In his review, Sanjay Subrahmanyam begins by stating that Wink's three volume project was a monumental task and skeptics had feared about how any scholar could hope to dominate this vast field covering a thousand-year span, given the uneven state of historiography and myriad sources. He then observes that the first two volumes have their admirers but they did not entirely allay the fears. The third volume, finds Subrahmanyam, was less polemical than its predecessors but had a less clear thesis. Also, Wink had a "persistent tendency" of using anachronistic sources, penned centuries after the events as against contemporary sources; his choice of using old non-critical translations was criticized, as well.
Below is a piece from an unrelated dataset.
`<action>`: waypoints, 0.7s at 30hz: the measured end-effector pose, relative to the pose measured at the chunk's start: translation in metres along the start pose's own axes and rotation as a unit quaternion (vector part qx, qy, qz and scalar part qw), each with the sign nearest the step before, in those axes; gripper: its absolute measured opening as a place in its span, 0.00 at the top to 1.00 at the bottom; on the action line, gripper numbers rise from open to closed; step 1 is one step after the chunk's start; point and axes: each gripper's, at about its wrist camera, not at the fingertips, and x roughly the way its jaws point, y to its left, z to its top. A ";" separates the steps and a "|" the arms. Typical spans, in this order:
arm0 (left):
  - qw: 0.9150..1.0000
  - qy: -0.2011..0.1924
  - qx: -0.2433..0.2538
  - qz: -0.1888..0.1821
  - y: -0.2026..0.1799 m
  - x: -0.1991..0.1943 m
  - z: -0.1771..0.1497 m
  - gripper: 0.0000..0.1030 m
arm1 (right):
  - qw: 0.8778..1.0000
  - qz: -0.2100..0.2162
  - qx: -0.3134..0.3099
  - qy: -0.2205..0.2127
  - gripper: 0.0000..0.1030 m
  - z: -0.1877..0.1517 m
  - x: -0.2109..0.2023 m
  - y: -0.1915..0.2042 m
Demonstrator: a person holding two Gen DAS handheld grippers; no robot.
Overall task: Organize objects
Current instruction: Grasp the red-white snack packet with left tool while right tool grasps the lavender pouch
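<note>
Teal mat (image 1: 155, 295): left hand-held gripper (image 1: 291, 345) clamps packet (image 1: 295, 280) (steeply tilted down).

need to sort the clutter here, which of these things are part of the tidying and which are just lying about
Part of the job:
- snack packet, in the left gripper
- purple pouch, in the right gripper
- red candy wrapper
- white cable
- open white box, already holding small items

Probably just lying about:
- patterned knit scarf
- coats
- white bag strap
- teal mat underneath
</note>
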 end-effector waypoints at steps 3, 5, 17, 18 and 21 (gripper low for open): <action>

Overall, Subrahmanyam notes that the volume clearly demarcated the "thin line between boldness and intellectual courage on the one hand, and chutzpah that eventually becomes mere hubris".

==Major publications==
- Land and Sovereignty in India: Agrarian Society and Politics under the Eighteenth-Century Maratha Svarajya, Cambridge: Cambridge University Press, 1986
- Al-Hind, the making of the Indo-Islamic world, volume I: Early medieval India and the expansion of Islam, 7th–11th centuries, Leiden: Brill, 1990. – second edition 1991; third edition 1996; Oxford University Press, 1990, ISBN 978-90-04-09249-5
- Al-Hind, the making of the Indo-Islamic World, volume II: The slave kings and the Islamic conquest, 11th–13th centuries, Leiden: Brill, 1997; Oxford University Press 1999, ISBN 978-90-04-10236-1
- "Akbar", Oneword Publication, 2008; ISBN 978-1-85168-605-6
- Nomads in the sedentary world (editor along with Anatoly Michailovich Khazanov), Psychology Press, 2001; ISBN 978-0-7007-1369-1
- Al-Hind: the making of the Indo-Islamic world, volume III: Indo-Islamic society, 14th–15th centuries, Leiden: Brill 2003, Oxford University Press 2009, ISBN 978-90-04-13561-1
- "Post Nomadic Empires: From the Mongols to the Mughals", (edited by Peter Fibiger Bang and C.A. Bayly), Palgrave Macmillan UK 2011, ISBN 978-0-230-30841-1
- "Sovereignty and universal dominion in South Asia", Sage Publications (journal), 2016
- The Making of the Indo-Islamic World c.700–1800 CE, Cambridge University Press, 2020, ISBN 9781108278287

== The Making of the Indo-Islamic World reception and reviews ==
Historian Roy S. Fischel believes Wink's work "offers a unique and significant contribution" to the discussion of the introduction of Islam to India. However, he thinks that some of Wink's approaches have limitations. Namely, Wink's overuse of dichotomies that downplay the flexibility of some categories like "mobile" and "settled". Furthermore, the broad scale of the book – covering over a millennium – and the rich detail Wink provides makes the book "not easily accessible" to audiences who are not already knowledgeable about the subject. P. P. Barua disagrees, stating that Making of the Indo-Islamic World synthesizes a lot of Wink's prior works that makes it more accessible to a general audience and scholars.